:: Task goal ::
The records that follow are to be transcribed in full, leaving out each picture.
-- Records for the exercise follows --
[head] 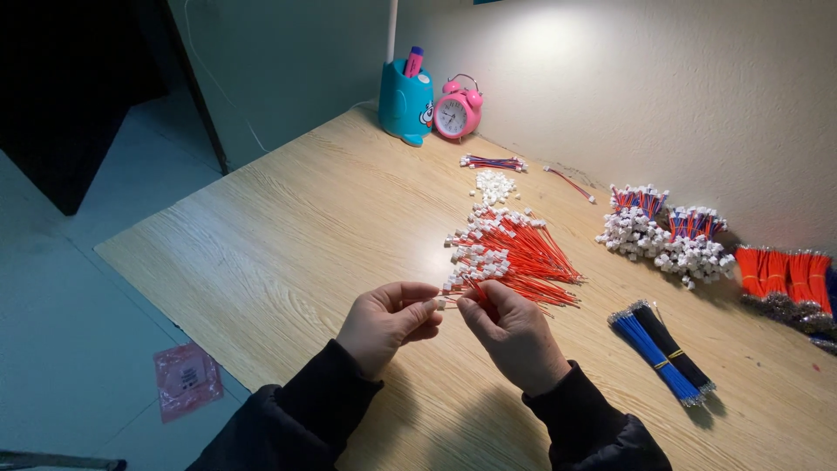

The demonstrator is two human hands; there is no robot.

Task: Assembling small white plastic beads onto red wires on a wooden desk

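Observation:
My left hand (388, 323) pinches a small white connector (438, 303) between thumb and fingers. Facing it, my right hand (513, 333) grips a thin red wire whose end meets the connector. Both hands hover low over the wooden table (288, 235), just in front of a fanned pile of red wires with white connectors (514, 253). A small heap of loose white connectors (494, 186) lies farther back.
A bundle of blue and black wires (664, 351) lies to the right. Heaps of finished connector leads (667, 237) and orange wire bundles (785, 275) line the wall. A teal pen holder (405, 103) and pink alarm clock (457, 113) stand at the back. A pink packet (186, 378) lies on the floor.

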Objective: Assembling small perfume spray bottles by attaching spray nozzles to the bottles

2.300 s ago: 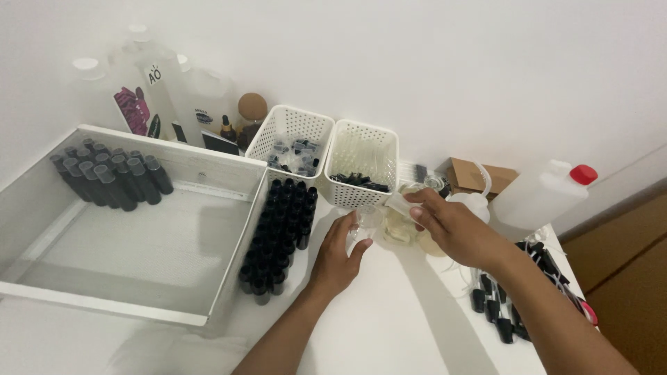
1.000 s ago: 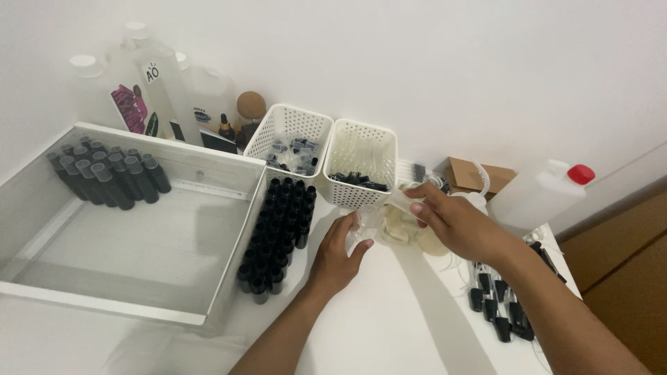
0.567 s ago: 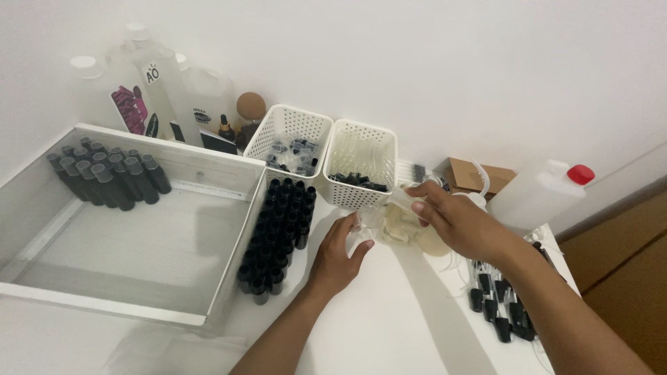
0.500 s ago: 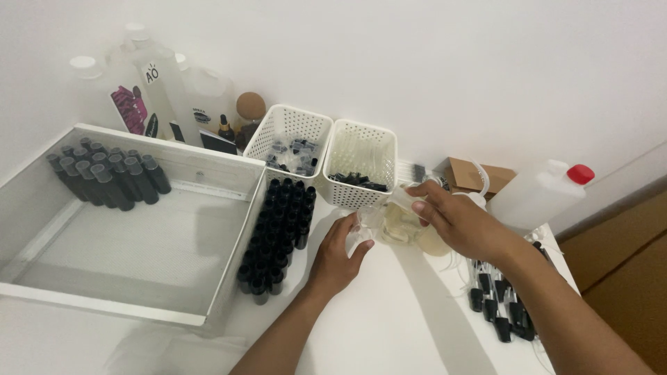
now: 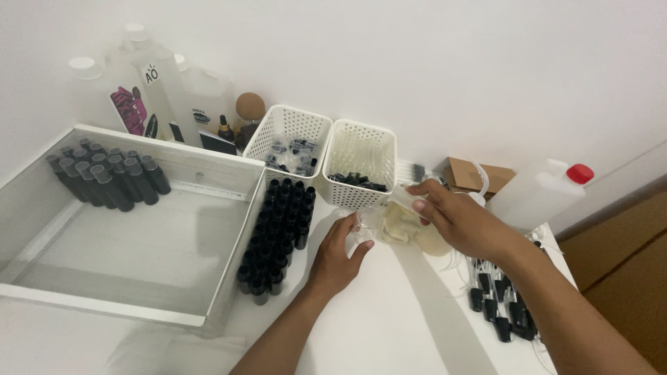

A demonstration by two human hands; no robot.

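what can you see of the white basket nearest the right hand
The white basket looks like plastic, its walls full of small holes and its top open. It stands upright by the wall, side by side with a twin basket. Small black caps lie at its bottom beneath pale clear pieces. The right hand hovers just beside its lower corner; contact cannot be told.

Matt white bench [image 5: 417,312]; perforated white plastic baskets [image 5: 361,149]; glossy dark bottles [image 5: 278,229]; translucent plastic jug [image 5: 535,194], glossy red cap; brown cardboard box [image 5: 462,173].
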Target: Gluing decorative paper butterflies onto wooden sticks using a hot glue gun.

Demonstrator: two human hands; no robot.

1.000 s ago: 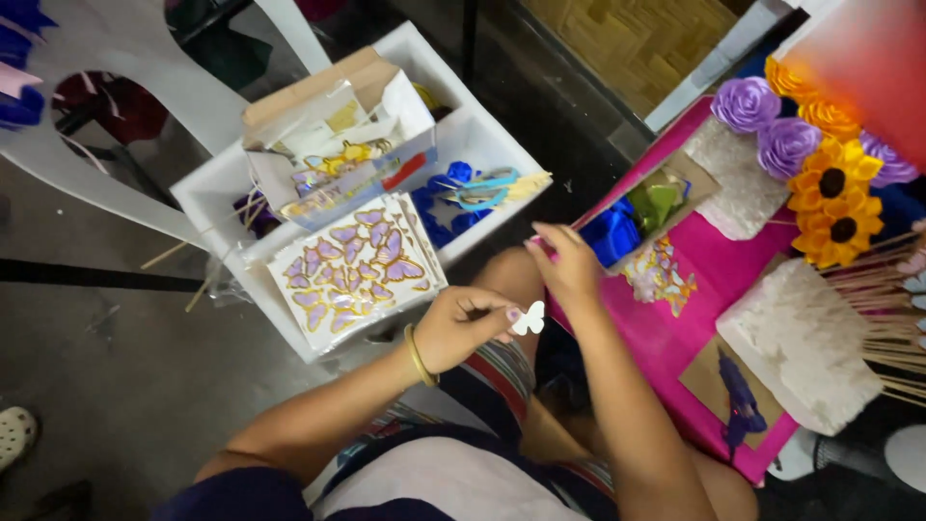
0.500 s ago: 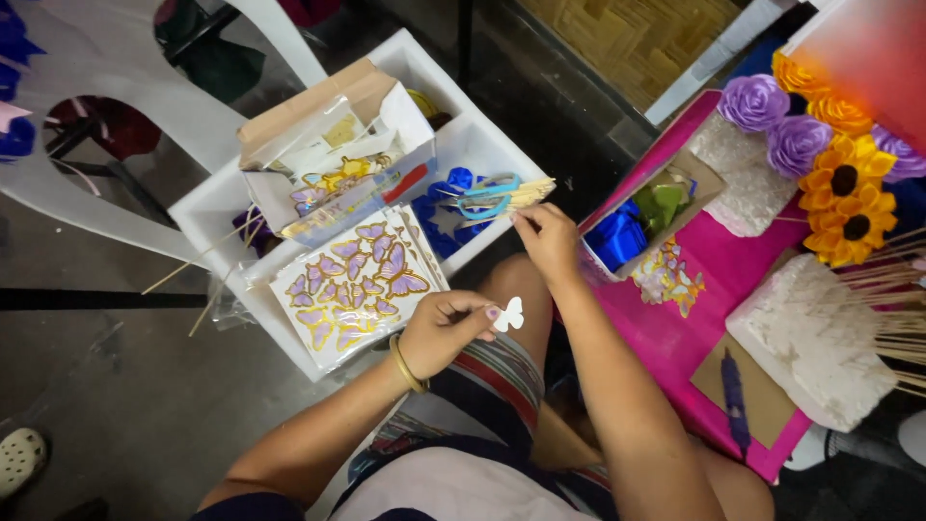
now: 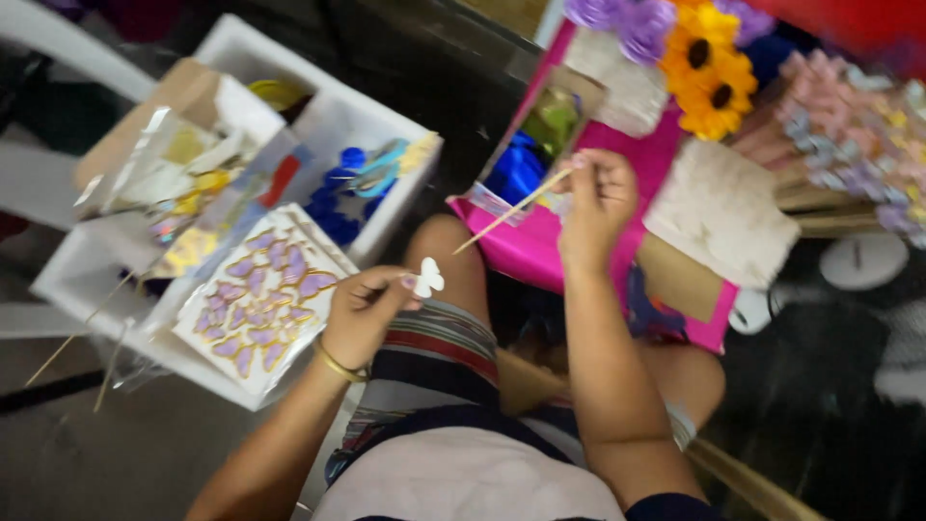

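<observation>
The small white paper butterfly (image 3: 428, 277) is pinched between the thumb and fingertips of the left hand (image 3: 365, 311), held just above the person's knee; it is plain white with rounded wings, one pair larger than the other, and it shows no pattern that I can make out. The right hand (image 3: 598, 205) has its fingers closed on one end of a thin wooden stick (image 3: 511, 210), which slants down and to the left toward the butterfly, its tip near it but not touching. A gold bangle (image 3: 341, 367) circles the left wrist. The person sits with a striped cloth over the lap, over a dark, blurred floor. To the left stands a white box (image 3: 333, 125) with compartments, holding blue paper shapes and loose packets, and resting on it is one white card (image 3: 258, 307) covered with purple, gold-edged butterflies, too blurred to count surely. A few more sticks poke out at the box's lower left. To the right a pink tray (image 3: 540, 246) lies against the knee, carrying two white, rough-looking blocks and some blue and green pieces. Beyond it I count two yellow sunflowers (image 3: 716, 69) with dark centres and at least two purple paper roses (image 3: 622, 17), then a heap of pale pink and lilac pieces on sticks.
</observation>
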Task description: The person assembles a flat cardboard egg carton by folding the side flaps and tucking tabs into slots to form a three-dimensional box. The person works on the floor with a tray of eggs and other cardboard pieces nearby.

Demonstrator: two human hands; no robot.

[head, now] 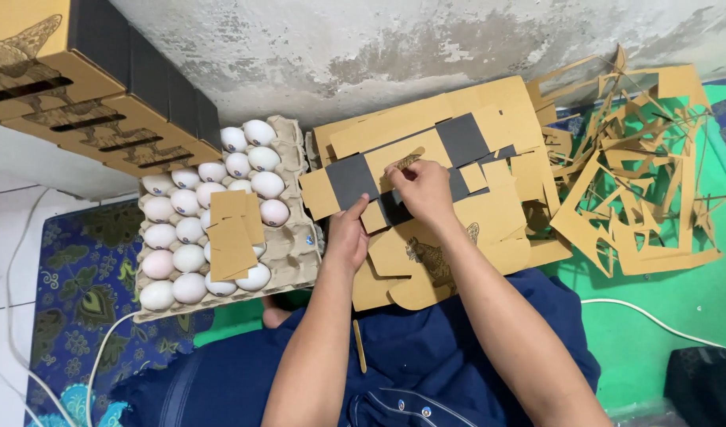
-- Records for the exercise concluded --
:: Result of this exercise ::
[head] 

The demonstrator is two human hands; there is no robot.

Task: Assembling small white plastic beads onto red wires on a wooden desk

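Observation:
My left hand (388, 323) pinches a small white connector (438, 303) between thumb and fingers. Facing it, my right hand (513, 333) grips a thin red wire whose end meets the connector. Both hands hover low over the wooden table (288, 235), just in front of a fanned pile of red wires with white connectors (514, 253). A small heap of loose white connectors (494, 186) lies farther back.
A bundle of blue and black wires (664, 351) lies to the right. Heaps of finished connector leads (667, 237) and orange wire bundles (785, 275) line the wall. A teal pen holder (405, 103) and pink alarm clock (457, 113) stand at the back. A pink packet (186, 378) lies on the floor.
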
Objective: Assembling small perfume spray bottles by attaching spray nozzles to the bottles

2.300 s ago: 
1.000 s ago: 
0.567 s ago: 
0.500 s ago: 
now: 

A demonstration by two human hands; no robot.

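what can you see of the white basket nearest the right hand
The white basket looks like plastic, its walls full of small holes and its top open. It stands upright by the wall, side by side with a twin basket. Small black caps lie at its bottom beneath pale clear pieces. The right hand hovers just beside its lower corner; contact cannot be told.

Matt white bench [image 5: 417,312]; perforated white plastic baskets [image 5: 361,149]; glossy dark bottles [image 5: 278,229]; translucent plastic jug [image 5: 535,194], glossy red cap; brown cardboard box [image 5: 462,173].
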Target: Gluing decorative paper butterflies onto wooden sticks using a hot glue gun.

Demonstrator: two human hands; no robot.

1.000 s ago: 
0.500 s ago: 
now: 

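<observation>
The small white paper butterfly (image 3: 428, 277) is pinched between the thumb and fingertips of the left hand (image 3: 365, 311), held just above the person's knee; it is plain white with rounded wings, one pair larger than the other, and it shows no pattern that I can make out. The right hand (image 3: 598, 205) has its fingers closed on one end of a thin wooden stick (image 3: 511, 210), which slants down and to the left toward the butterfly, its tip near it but not touching. A gold bangle (image 3: 341, 367) circles the left wrist. The person sits with a striped cloth over the lap, over a dark, blurred floor. To the left stands a white box (image 3: 333, 125) with compartments, holding blue paper shapes and loose packets, and resting on it is one white card (image 3: 258, 307) covered with purple, gold-edged butterflies, too blurred to count surely. A few more sticks poke out at the box's lower left. To the right a pink tray (image 3: 540, 246) lies against the knee, carrying two white, rough-looking blocks and some blue and green pieces. Beyond it I count two yellow sunflowers (image 3: 716, 69) with dark centres and at least two purple paper roses (image 3: 622, 17), then a heap of pale pink and lilac pieces on sticks.
</observation>
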Task description: The person assembles a flat cardboard egg carton by folding the side flaps and tucking tabs into slots to form a three-dimensional box. The person works on the floor with a tray of eggs and other cardboard pieces nearby.

Demonstrator: two human hands; no robot.

[head, now] 

No additional output will be given.